Anatoly Mikhailovich Styopin (Анатолий Михайлович Стёпин (may be transliterated as Stepin), 20 July 1940 – 7 November 2020) was a Soviet-Russian mathematician, specializing in dynamical systems and ergodic theory.

==Education and career==
Stepin was born in Moscow on 20 July 1940. In 1965 he graduated from the Mechanics and Mathematics Faculty of Moscow State University. There he received in 1968 his Ph.D. under Felix Berezin with thesis "Применение метода аппроксимации динамических систем периодическими в спектральной теории" (Application of the method of approximation of dynamical systems by periodic spectral theory) and in 1986 his Russian doctorate (Doctor Nauk) with thesis "Спектральные и метрические свойства динамических систем и групп преобразований" (Spectral and metric properties of dynamical systems and groups of transformations). In 1970 he was an Invited Speaker at the ICM in Nice.

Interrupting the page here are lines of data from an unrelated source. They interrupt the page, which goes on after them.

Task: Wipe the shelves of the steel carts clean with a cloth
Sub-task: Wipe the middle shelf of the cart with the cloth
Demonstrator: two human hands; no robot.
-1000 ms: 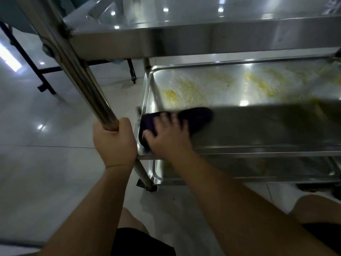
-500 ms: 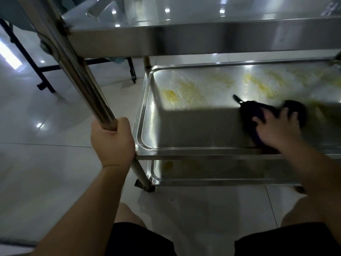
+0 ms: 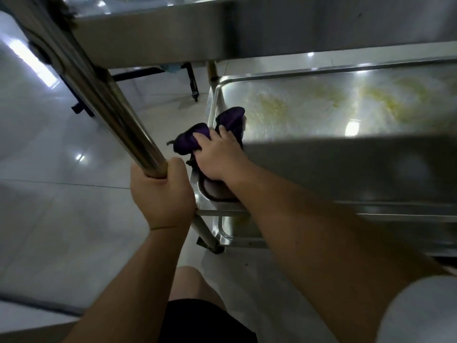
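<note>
1. While the cart post (image 3: 128, 125) was gripped by the left hand (image 3: 160, 194), the purple cloth (image 3: 197, 137) was pressed by the right hand (image 3: 217, 157).
2. The cloth was draped, seemingly, over the middle shelf's (image 3: 346, 115) left rim.

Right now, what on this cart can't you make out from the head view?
- Near part of the middle shelf: deep shadow from the top shelf, so any stains there can't be judged.
- Bottom shelf: mostly hidden by the right forearm and the shelf above it.
- Cloth: part lies under the right hand.
- Middle shelf's right end: cut off by the frame edge.
</note>
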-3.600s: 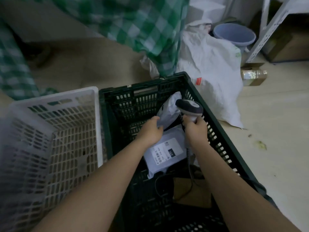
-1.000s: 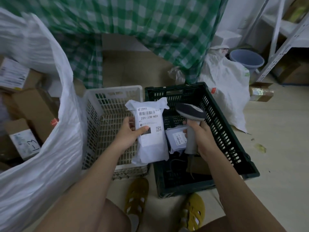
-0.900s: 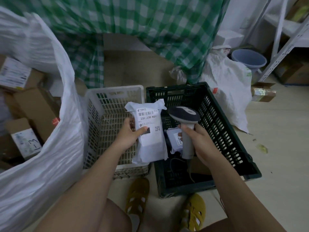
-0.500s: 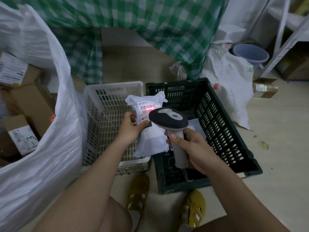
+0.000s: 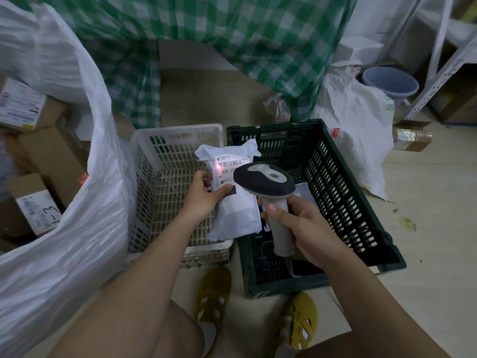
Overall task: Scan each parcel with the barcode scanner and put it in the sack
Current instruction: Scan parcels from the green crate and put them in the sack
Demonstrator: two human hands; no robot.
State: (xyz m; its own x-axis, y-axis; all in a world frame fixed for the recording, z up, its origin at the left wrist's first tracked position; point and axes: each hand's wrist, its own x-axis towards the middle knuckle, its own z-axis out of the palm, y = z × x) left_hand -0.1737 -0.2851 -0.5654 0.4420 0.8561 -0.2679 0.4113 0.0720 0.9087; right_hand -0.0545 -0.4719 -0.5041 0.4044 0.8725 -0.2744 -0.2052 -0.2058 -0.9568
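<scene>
The left hand point(image 5: 204, 196) holds the white parcel point(image 5: 236, 202) upright over the seam between the white crate point(image 5: 178, 135) and the green crate point(image 5: 343, 177), thumb pinching its front just under the label, the other fingers hidden behind it. The right hand point(image 5: 307, 228) is curled tight round the handle of the scanner point(image 5: 265, 182), whose head covers the right half of the label. The red glow sits on the barcode's left end only, at about 10 o'clock from the scanner head, so the read may fail if the beam does not cross the whole code; the soft wrapping could also crease the label. The thumb lies close to the print and might cover it. The sack point(image 5: 85, 228) gapes at 9 o'clock of the parcel, already holding boxes; a loose toss could catch its drooping rim and drop the parcel to the floor.
</scene>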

In 1993 he was awarded the academic title of Professor in Mathematics. Since 1993, he has taught at the department of the theory of functions and functional analysis of the Mechanics and Mathematics Faculty of Moscow State University. In 2009 he was awarded the title of Honorary Professor of Moscow State University. His doctoral students include Rostislav Grigorchuk and Yiangdong Ye.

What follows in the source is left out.